The Long Road to Corporate Governance Reform in Lesotho: Reflections on the Mohlomi Code

Over the past two decades, Lesotho’s approach to corporate governance evolved from fragmented efforts to a more coordinated framework with the adoption of the Mohlomi Corporate Governance Code. Initially, reforms were reactive, emerging in response to economic mismanagement and financial strain caused by failing state-owned enterprises (SOEs). The privatisation drive of the 1990s, while intended to ease government financial burdens, failed to identify poor governance structures as the root cause of SOE inefficiency. It wasn’t until the African Peer Review Mechanism’s intervention in 2005 that corporate governance began receiving targeted attention. Despite subscribing to international standards, Lesotho lacked institutional capacity and political will to implement reforms effectively. The recommendations from the APRM, although clear, were largely ignored until external development partners like the World Bank and African Development Bank intervened.
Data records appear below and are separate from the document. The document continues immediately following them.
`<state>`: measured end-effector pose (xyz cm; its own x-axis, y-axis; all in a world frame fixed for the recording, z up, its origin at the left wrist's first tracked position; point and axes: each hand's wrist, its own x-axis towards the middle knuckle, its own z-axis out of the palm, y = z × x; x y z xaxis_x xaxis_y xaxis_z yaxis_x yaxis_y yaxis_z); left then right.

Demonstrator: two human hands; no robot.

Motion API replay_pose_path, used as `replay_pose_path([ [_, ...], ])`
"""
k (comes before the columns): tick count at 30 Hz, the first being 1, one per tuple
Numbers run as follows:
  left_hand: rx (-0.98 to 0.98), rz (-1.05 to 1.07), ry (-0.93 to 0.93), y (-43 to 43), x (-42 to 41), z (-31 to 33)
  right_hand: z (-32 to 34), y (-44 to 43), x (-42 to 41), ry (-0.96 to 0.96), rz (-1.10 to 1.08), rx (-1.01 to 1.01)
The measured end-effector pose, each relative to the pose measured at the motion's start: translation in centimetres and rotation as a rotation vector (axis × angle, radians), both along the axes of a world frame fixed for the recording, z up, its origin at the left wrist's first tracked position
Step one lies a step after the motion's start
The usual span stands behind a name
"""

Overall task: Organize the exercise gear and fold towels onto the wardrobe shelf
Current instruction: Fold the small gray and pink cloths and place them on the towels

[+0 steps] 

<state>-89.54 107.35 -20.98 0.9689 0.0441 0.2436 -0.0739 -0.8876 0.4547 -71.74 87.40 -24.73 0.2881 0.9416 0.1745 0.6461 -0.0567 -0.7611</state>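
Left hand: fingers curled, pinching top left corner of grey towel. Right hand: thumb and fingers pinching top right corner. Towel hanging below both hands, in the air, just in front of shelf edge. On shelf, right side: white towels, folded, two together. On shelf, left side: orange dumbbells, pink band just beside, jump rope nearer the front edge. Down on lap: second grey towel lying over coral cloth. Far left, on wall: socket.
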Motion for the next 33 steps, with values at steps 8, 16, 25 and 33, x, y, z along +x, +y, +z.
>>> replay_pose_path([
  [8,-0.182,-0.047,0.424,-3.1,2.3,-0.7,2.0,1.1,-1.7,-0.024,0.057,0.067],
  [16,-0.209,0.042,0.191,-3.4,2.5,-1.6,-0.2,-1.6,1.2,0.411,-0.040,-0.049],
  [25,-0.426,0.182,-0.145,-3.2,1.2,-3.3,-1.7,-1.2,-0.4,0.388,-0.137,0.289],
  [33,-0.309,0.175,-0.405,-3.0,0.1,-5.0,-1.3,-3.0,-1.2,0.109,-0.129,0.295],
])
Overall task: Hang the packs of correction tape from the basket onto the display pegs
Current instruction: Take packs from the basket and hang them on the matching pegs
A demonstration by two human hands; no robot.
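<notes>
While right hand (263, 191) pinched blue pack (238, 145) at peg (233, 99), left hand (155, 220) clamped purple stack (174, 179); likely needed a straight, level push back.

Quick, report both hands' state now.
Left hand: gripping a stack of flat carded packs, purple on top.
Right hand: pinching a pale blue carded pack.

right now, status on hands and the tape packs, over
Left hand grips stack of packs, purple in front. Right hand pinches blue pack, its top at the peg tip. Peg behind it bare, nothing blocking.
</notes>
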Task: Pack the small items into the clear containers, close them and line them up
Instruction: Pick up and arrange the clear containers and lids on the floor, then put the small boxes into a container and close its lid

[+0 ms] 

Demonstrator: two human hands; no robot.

The 2015 financial scandals in key parastatals reignited the urgency for reform, eventually leading to the development and launch of the Mohlomi Code in 2021.

The journey to institutionalising corporate governance in Lesotho highlighted systemic challenges. There was a notable disconnect between reform initiatives, with no coherent strategy linking privatisation, international donor recommendations, and national policy efforts. Critical capacity gaps within government structures further delayed progress, while reliance on donor funding exposed the fragility of nationally led reform. The Mohlomi Code, named after a historic Basotho leader, represents a cultural and strategic milestone, seeking not only to align with global best practices but to root governance principles in indigenous leadership values.

Despite the code’s implementation, the broader corporate environment in Lesotho remains constrained by limited resources, weak enforcement mechanisms, and underdeveloped institutional capacity. SOEs, often burdened by political interference and a lack of skilled leadership, continue to struggle with accountability, transparency, and efficiency. The future of corporate governance in Lesotho will depend heavily on sustained commitment from government, improved coordination among regulatory institutions, and a deliberate investment in training and professional development. Without addressing these structural weaknesses, the principles outlined in the Mohlomi Code risk remaining aspirational rather than transformative.